Un progetto assolutamente intrigante in cui chi fa la parte determinante è José Mourinho.

Non devo certo fare io le presentazioni al mister portoghese, il cui carisma è indiscutibile.

Come indiscutibile è la sua capacità di entrare nella più completa empatia con certi suoi uomini spingendoli a fare per lui (e quindi per la squadra) praticamente qualsiasi cosa.

Sono dell’idea che tra Mourinho e Dybala possa nascere qualcosa di fantastico. Qualcosa di quanto più vicino a quel rapporto di amore e fiducia mai avuto o soltanto intravisto, che Paulo desidera disperatamente da quando era soltanto un adolescente.

Trovare finalmente quel padre così a lungo cercato.

Mourinho all’Inter è stato capace di conquistare cuori ben più coriacei di quello, ancora fanciullesco, del ragazzo di Laguna Larga.

Anche la “corte” di Totti (che così tanto riecheggia quella di Del Piero, vere e proprie figure di mentore per il giovane) ha sicuramente rappresentato un incentivo non da poco. Sono tutte figure che nel suo universo personale contano e sono quasi necessarie.

Dybala può trovare nella piazza giallorossa, assetata di campioni che sposino il suo affetto, cascate d’amore pronte a riempire il suo animo attualmente scottato e ferito dalle ultime vicende a Torino.

E le prime ore dopo l’annuncio ufficiale stanno rispondendo assolutamente alle aspettative. Roma è impazzita per l’attaccante. 

L’ entusiasmo,  la voglia di rivalsa dei figli della Lupa possono rappresentare il suo miglior balsamo.

Paulo Dybala è un malato d’ amore. Un uomo che è pronto a mettere, per esso,  da parte anche la gloria, se necessario.

Come ha scritto un collega di Spazio Napoli in suo interessante scritto sull’argentino:

Un calciatore che sceglie il progetto e non pensa all’aspetto economico è uno dei segnali più forti in assoluto nel calcio moderno.

Perché in fondo Dybala ha sempre mostrato una dose di coraggio nella sua carriera. Lo ha fatto quando si è letteralmente catapultato da una dimensione piccola come quella di Palermo a una “tosta”,  come quella bianconera.

Lo ha fatto accettando una maglia che sapeva lo avrebbe fatto camminare sui carboni ardenti. 

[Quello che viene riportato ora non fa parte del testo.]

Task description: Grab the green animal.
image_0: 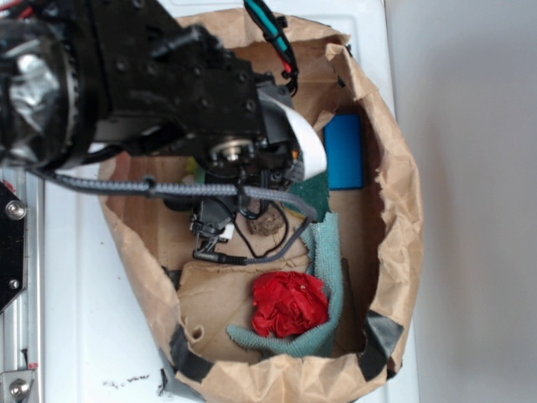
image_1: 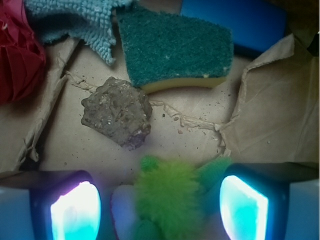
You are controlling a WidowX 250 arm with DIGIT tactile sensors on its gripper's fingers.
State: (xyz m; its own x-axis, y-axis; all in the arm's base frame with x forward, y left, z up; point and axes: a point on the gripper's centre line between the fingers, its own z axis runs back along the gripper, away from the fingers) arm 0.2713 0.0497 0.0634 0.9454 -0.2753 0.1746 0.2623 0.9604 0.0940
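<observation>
The green animal [image_1: 167,197] is a lime-green fuzzy plush lying on the brown paper floor at the bottom of the wrist view. My gripper [image_1: 160,210] is open, with one glowing finger pad [image_1: 75,210] to its left and the other [image_1: 245,207] to its right. The plush sits between them, nearer the right pad, and a gap shows on the left side. In the exterior view the arm hides the plush, and the gripper [image_0: 214,225] hangs low inside the bag.
A brown paper bag [image_0: 403,210] walls in everything. Ahead of the jaws lie a grey-brown rock [image_1: 117,112], a dark green scrub sponge [image_1: 175,47] and a blue block [image_1: 235,22]. A teal knitted cloth [image_1: 82,20] and a red crumpled cloth [image_1: 17,55] lie far left.
</observation>
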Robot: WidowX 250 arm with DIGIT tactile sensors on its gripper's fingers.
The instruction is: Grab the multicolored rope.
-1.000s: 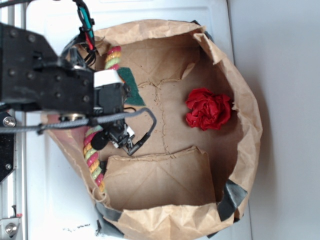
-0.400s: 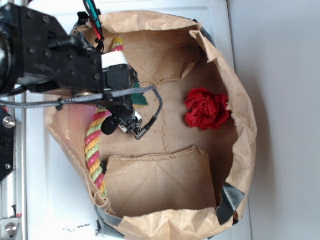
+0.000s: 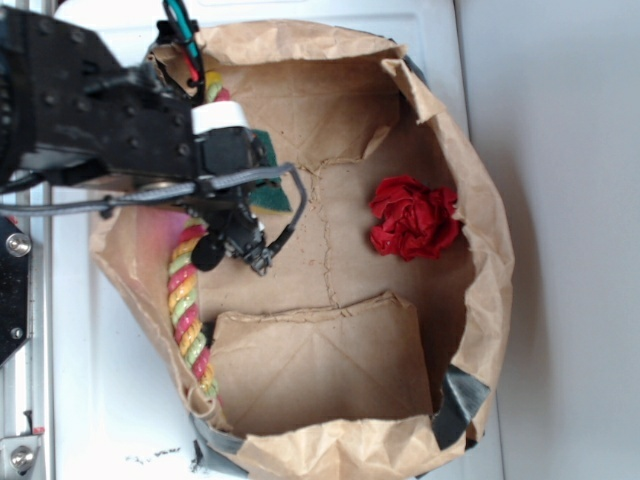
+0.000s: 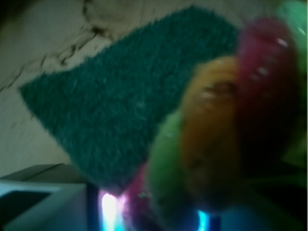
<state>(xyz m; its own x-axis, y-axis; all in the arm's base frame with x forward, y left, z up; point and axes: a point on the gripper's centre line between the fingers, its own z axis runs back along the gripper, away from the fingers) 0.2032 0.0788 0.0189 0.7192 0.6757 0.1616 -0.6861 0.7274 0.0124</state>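
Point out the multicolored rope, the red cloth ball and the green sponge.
multicolored rope (image 3: 186, 300): exterior view, middle of the exposed stretch below the arm.
red cloth ball (image 3: 415, 219): exterior view, centre of its folds.
green sponge (image 4: 130, 91): wrist view, middle of its fuzzy green face.

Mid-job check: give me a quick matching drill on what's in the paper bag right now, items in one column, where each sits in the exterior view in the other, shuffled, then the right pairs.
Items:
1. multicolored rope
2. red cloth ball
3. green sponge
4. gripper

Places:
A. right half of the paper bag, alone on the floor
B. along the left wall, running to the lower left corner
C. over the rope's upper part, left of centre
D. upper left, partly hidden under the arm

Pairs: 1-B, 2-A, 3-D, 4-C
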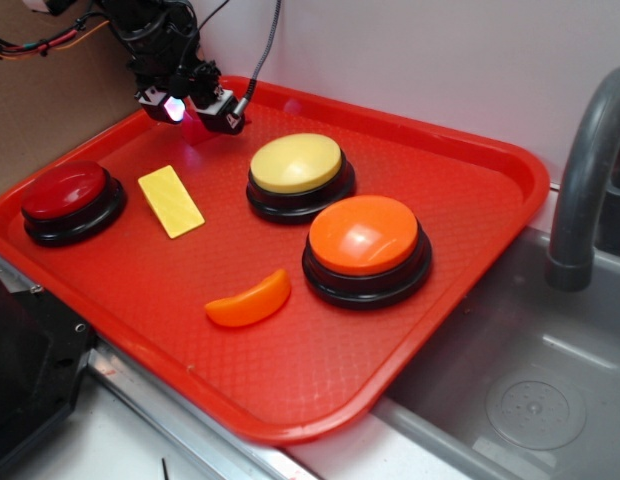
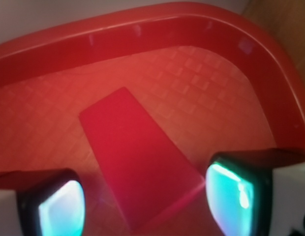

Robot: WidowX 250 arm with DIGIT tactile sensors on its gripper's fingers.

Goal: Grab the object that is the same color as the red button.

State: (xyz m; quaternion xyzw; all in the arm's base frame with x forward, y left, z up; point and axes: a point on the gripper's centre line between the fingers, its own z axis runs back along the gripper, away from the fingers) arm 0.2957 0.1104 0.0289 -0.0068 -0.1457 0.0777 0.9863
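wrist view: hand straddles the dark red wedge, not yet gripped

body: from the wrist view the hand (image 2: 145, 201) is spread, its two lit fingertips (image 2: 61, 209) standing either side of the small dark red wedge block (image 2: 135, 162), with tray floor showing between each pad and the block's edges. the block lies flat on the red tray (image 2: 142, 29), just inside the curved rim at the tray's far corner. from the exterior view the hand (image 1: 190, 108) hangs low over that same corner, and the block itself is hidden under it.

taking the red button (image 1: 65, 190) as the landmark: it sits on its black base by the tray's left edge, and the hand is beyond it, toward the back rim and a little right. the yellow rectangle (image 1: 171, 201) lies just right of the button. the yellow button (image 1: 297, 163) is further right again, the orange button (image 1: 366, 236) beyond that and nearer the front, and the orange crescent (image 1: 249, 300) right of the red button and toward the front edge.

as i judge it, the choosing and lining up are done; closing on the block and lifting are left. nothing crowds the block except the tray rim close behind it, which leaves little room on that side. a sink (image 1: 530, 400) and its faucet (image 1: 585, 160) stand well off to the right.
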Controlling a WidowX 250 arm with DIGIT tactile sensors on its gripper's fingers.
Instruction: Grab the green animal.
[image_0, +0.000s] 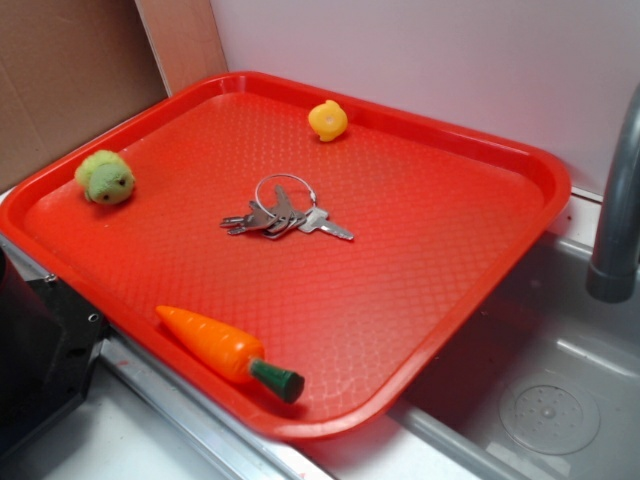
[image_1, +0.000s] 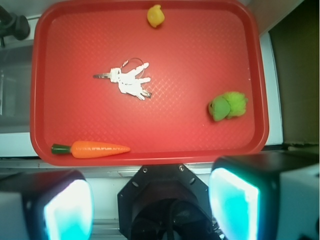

Lo ha fatto mettendosi contro tutta la dirigenza, rifiutando il trasferimento in Inghilterra nel 2019.

E poi ancora accettando una fascia da Capitano che lo obbligava a una leadership che in verità non aveva mai desiderato.

La sua fame d’amore lo rende vulnerabile, ma altresì coraggioso.

E Roma in questo momento ha bisogno di uomini d’ardimento.

Non è un caso, forse, che Roma sia la patria dei Gladiatori. Che Dybala ami così tanto il film di Ridley Scott ( tanto da averci tirato fuori il suo marchio, la DybalaMask).

Non è un caso nemmeno una citazione dal celeberrimo film, che così tanto bene si adatta a Paulo:

Io ero il migliore perché la folla mi amava. Conquista la folla e conquisterai la libertà.

C’è forse una folla  più bella da conquistare di  quella della Città Eterna?